Note: Merci mille fois, je ne sais pas trop quoi dire d'autre...

J'ai eu un peu de mal à écrire ce chapitre mais j'y suis finalement parvenue! Et je peux déjà vous dire que le prochain s'intitulera Frapper avant d'entrer, ce qui en résume l'idée principale. Par contre, il n'est toujours pas couché sur le clavier.

En attendant, vos reviews sont mon seul salaire (un peu de douceur dans un monde de brutes LoL)

Bonne lecture!

RAR anonymes:

nyo:Comme tu dis! Disons que pour l'instant Draco est comme un chien dans une allée obscure. Il ne faut ni le regarder ni lui adresser la parole...Ce qui complique un peu la tâche de notre Ryry national, tu t'en doutes. Merci d'avoir pris le temps de me lire!

Càtia: Coucou! Ça fait plaisir de te retrouver! Je suis contente que tu aimes autant mon histoire, même si de mon point de vue je rame un peu en ce moment xD. Et pour répondre à ta question, Draco ira bien en Angleterre chez Harry...

J'espère que cette suite te plaira.

zelnazoo: J'ai adoré le « Ouach! » mDr. Merci pour ta review.

fandetoi: Je continue, lentement mais sûrement xD. Merci!

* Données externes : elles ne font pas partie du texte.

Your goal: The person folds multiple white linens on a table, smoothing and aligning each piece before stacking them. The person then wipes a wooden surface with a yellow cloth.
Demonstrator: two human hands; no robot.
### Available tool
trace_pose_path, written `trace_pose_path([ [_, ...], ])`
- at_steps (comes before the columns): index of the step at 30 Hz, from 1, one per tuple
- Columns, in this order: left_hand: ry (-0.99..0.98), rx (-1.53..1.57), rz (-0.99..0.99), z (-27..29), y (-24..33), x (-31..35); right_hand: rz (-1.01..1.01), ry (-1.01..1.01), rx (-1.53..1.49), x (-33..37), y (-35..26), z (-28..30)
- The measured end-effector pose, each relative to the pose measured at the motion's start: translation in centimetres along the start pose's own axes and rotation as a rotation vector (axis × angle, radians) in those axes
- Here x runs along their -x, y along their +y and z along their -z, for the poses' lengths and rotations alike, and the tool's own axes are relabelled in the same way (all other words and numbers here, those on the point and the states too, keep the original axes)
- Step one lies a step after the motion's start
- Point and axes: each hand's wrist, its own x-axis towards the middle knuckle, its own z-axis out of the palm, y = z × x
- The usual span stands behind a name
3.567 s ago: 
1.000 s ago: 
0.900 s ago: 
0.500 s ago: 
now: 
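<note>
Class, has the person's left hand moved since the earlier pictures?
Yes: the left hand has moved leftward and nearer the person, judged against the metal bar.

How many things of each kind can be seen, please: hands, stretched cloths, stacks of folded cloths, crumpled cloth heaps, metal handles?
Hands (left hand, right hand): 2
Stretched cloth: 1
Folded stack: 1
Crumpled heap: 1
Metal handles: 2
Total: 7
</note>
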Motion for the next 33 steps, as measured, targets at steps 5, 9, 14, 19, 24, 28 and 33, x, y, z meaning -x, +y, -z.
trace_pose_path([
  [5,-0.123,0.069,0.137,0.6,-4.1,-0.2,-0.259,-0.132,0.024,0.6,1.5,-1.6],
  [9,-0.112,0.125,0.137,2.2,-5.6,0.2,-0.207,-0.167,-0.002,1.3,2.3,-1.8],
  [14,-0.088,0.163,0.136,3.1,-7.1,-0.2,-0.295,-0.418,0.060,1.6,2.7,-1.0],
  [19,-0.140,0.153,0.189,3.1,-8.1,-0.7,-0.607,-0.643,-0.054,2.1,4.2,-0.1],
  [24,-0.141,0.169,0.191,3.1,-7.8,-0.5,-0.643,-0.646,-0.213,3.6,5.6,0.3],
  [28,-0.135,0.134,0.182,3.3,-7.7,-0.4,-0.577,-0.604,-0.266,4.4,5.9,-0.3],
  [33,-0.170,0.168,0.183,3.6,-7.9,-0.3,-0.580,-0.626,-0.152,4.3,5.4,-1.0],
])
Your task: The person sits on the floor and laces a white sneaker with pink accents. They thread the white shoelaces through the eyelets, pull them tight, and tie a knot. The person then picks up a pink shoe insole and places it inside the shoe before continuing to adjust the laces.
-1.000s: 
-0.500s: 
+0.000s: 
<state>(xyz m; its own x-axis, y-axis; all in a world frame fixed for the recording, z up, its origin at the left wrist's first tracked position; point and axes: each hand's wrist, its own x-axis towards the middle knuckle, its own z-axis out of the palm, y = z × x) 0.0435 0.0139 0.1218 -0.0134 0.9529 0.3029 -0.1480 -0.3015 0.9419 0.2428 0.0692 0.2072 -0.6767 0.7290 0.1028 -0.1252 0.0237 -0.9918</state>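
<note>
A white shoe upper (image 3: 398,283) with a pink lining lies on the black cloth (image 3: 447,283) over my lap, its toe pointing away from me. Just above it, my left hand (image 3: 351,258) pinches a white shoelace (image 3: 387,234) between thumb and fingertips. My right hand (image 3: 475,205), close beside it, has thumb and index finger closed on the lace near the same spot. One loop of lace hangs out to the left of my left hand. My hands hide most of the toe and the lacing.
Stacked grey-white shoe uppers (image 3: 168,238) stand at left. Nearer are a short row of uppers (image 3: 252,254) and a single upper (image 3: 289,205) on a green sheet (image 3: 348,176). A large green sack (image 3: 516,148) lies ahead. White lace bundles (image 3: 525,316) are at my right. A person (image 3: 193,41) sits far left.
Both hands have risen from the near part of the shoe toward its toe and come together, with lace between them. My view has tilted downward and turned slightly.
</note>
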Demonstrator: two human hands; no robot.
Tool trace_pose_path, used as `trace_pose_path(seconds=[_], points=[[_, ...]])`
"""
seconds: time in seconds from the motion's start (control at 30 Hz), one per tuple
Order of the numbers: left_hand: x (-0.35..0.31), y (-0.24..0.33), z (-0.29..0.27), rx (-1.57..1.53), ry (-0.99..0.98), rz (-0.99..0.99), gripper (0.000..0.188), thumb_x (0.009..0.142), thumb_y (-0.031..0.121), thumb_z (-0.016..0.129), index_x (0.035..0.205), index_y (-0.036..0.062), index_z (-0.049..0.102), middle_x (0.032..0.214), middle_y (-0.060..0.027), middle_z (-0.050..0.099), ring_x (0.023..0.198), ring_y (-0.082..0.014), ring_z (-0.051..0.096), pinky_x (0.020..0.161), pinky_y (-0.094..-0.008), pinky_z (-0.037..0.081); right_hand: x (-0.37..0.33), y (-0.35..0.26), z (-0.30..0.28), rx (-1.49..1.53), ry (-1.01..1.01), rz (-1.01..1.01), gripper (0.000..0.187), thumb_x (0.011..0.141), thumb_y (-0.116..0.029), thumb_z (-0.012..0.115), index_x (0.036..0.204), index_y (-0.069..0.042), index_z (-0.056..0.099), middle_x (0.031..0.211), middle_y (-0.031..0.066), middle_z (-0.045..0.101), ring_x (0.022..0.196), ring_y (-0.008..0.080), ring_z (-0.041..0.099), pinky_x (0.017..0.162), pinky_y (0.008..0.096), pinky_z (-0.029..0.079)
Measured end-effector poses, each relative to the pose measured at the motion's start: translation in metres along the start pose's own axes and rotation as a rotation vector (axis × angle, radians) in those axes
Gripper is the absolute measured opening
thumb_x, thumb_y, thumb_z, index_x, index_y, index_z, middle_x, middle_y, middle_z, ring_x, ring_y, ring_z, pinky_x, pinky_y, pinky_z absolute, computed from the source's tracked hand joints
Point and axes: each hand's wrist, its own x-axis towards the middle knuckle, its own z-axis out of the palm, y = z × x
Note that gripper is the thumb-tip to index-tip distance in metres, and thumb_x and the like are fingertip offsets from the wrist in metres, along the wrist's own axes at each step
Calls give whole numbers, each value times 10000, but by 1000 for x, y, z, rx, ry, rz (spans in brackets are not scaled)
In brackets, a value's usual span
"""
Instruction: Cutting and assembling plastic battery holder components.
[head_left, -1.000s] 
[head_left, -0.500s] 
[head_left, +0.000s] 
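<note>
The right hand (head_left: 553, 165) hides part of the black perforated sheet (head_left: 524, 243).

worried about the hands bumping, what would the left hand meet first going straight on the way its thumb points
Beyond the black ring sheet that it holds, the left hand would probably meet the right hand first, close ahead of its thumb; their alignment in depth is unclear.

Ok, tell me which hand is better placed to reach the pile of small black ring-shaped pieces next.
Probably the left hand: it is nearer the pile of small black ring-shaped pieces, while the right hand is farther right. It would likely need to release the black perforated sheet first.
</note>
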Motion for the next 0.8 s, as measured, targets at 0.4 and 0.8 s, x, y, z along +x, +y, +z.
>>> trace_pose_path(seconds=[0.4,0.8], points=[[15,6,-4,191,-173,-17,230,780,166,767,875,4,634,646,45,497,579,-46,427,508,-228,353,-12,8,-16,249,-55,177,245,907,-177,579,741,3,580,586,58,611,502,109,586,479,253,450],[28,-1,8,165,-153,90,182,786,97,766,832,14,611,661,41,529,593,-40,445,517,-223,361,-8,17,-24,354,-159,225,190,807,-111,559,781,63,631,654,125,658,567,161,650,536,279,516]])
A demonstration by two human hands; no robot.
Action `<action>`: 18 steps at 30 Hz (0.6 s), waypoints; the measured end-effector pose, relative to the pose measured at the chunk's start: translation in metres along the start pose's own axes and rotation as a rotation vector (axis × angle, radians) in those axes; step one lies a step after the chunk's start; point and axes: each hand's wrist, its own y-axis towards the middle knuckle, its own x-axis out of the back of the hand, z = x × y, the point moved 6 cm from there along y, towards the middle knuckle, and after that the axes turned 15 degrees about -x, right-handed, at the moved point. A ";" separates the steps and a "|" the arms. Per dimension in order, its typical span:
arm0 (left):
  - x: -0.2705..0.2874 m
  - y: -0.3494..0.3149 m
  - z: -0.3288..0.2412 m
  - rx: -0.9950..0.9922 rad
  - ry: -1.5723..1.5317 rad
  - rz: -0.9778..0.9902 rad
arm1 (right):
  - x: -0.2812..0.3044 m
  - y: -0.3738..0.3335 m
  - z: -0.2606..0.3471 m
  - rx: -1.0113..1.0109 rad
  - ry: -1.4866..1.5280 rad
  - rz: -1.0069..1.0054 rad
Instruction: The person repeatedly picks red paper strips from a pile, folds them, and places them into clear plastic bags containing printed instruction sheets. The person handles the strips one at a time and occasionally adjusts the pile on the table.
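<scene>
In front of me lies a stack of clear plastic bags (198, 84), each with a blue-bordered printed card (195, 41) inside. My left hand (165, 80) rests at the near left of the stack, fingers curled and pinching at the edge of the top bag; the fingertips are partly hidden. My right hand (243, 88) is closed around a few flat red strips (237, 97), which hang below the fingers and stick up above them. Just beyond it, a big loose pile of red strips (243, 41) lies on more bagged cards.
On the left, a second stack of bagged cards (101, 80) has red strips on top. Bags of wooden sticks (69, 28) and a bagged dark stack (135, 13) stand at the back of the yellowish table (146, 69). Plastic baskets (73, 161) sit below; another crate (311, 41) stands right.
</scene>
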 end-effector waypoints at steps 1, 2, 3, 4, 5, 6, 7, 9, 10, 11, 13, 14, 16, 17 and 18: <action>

Aelim: Thank you very much.

--

Un seul coup d'oeil suffit à Ron Weasley pour voir que son meilleur ami avait passé une nuit exécrable. L'enfermant dans une accolade pleine de sollicitude, le grand roux pressa le petit brun de lui faire un compte rendu détaillé des récents évènements.

Harry demeura pour le moins évasif, se contentant de qualifier son correspondant bien aimé de 'sale petit con'. Bien sûr, Ron passa une heure à vitupérer contre Mc Gonagall et ses idées saugrenues et les blonds en général avant de lui faire promettre de venir le voir au moindre débordement de Malefoy:

-Si jamais il te touche, je l'arrange si bien que même sa mère ne pourra plus le reconnaître!

-Elle est plutôt sympa, sa mère. Marmonna l'adolescent en rajustant ses lunettes.

Son meilleur ami lui jeta un regard incrédule:

-T'as l'air d'avoir reçu un sacré choc, toi.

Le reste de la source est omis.